--- TASK STATEMENT ---
In the listing below, find each line that holds "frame" and list it.
========
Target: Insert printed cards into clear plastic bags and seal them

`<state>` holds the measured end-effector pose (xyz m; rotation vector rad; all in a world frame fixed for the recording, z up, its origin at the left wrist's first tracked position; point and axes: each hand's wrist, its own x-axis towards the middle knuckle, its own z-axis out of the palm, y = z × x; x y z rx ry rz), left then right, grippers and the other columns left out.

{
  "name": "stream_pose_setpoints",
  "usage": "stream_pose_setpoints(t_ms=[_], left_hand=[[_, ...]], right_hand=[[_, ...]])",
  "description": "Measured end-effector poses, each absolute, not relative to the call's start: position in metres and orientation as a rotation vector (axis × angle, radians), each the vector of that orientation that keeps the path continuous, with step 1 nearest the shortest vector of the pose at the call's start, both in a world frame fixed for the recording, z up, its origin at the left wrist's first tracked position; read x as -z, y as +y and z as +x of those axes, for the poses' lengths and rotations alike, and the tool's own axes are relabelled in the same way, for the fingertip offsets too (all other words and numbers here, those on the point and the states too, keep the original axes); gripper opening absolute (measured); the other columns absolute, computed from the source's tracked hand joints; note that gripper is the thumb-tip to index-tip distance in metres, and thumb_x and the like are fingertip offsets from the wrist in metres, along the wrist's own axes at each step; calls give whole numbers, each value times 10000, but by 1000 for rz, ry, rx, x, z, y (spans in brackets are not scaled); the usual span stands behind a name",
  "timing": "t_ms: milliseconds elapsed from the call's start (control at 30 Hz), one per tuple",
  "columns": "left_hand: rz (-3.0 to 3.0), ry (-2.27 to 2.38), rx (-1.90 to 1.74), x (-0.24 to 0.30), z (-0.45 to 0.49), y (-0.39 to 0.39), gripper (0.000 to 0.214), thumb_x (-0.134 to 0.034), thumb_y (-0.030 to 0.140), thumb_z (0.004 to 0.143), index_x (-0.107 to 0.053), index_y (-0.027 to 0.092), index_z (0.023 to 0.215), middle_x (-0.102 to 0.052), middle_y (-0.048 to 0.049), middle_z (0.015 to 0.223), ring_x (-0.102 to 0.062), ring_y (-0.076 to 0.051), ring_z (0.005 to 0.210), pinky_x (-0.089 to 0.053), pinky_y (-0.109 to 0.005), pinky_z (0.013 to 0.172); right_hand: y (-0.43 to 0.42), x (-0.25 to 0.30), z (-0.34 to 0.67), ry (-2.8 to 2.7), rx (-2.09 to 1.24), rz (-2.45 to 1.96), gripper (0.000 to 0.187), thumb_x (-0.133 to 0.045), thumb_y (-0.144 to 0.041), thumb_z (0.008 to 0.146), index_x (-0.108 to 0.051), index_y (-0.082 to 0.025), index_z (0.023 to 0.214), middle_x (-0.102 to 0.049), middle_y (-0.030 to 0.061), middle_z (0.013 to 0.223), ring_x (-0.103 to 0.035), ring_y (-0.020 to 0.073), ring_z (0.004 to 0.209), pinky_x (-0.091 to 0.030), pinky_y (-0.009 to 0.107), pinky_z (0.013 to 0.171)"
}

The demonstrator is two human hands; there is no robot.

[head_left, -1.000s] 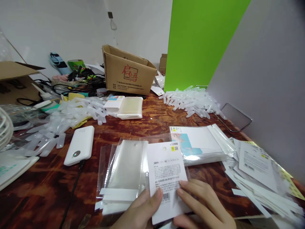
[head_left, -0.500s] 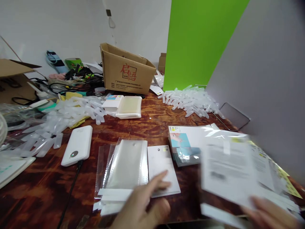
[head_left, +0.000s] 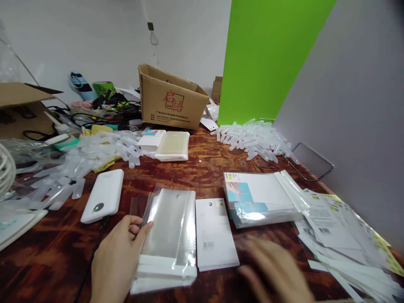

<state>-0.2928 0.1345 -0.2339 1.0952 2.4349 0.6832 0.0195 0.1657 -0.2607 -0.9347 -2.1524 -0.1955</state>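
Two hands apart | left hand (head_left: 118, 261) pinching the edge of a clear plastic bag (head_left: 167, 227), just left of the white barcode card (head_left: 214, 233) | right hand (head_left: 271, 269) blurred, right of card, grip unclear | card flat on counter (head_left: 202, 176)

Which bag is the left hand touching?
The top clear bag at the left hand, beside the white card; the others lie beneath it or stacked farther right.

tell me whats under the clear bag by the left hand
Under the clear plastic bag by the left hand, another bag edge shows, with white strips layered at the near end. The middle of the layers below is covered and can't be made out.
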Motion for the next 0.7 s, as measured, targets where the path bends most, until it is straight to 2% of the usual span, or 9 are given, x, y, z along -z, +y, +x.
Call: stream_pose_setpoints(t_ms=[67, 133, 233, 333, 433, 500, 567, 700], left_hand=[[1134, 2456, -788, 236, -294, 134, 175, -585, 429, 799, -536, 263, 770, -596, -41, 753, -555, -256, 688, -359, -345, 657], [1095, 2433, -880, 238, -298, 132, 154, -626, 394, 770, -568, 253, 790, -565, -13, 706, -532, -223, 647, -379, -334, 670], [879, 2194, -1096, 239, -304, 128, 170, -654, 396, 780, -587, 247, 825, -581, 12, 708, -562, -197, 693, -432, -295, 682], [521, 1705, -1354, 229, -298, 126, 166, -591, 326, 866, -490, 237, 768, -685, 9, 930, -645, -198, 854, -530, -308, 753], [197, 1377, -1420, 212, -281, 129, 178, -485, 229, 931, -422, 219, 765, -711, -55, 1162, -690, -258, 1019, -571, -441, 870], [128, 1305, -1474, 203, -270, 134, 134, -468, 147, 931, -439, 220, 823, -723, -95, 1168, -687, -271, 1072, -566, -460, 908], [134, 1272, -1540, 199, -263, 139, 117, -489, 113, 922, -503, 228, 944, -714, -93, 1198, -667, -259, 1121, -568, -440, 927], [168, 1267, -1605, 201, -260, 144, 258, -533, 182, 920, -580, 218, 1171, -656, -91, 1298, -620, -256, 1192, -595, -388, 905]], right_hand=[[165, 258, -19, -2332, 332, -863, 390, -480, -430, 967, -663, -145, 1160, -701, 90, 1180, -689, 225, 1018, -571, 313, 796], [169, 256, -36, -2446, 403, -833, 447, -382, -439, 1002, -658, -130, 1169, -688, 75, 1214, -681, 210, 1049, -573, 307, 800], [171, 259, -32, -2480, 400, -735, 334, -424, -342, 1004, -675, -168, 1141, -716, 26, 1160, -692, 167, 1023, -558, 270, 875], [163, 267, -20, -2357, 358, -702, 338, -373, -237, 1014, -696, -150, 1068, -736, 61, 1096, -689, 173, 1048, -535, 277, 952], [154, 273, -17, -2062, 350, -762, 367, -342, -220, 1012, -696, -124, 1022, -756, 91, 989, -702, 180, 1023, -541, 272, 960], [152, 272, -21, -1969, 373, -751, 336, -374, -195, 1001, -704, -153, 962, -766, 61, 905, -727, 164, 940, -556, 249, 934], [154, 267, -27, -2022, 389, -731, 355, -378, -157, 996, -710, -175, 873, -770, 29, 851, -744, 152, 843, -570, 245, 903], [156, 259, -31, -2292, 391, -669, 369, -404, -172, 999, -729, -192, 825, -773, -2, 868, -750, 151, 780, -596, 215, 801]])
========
--- RESPONSE AREA ---
`<state>` holds the measured end-effector pose (xyz m; rotation vector rad; all in a world frame fixed for the recording, z up, its origin at the left wrist's first tracked position; point and axes: each hand's wrist, its own x-axis towards the middle knuckle, its own z-axis out of the palm, y = z × x; x y z rx ry rz), left then right, grippers and the other columns left out.
  "description": "Measured end-effector poses, each absolute, not relative to the call's start: position in metres and orientation as a rotation vector (axis × angle, radians), each the vector of that orientation that keeps the path continuous, with step 1 nearest the shortest vector of the pose at the call's start, both in a world frame fixed for the recording, z up, its origin at the left wrist's first tracked position; read x as -z, y as +y and z as +x of those axes, for the poses' lengths and rotations alike, and the tool's own axes are relabelled in the same way, for the fingertip offsets too (all other words and numbers here, those on the point and the states too, keep the original axes); gripper opening absolute (measured); the other columns absolute, computed from the source's tracked hand joints; note that gripper is the thumb-tip to index-tip distance in metres, and thumb_x and the like are fingertip offsets from the wrist in metres, along the wrist's own axes at each step; calls give whole numbers, each value times 10000, but by 1000 for rz, ry, rx, x, z, y (spans in brackets are not scaled); the usual span stands behind a name",

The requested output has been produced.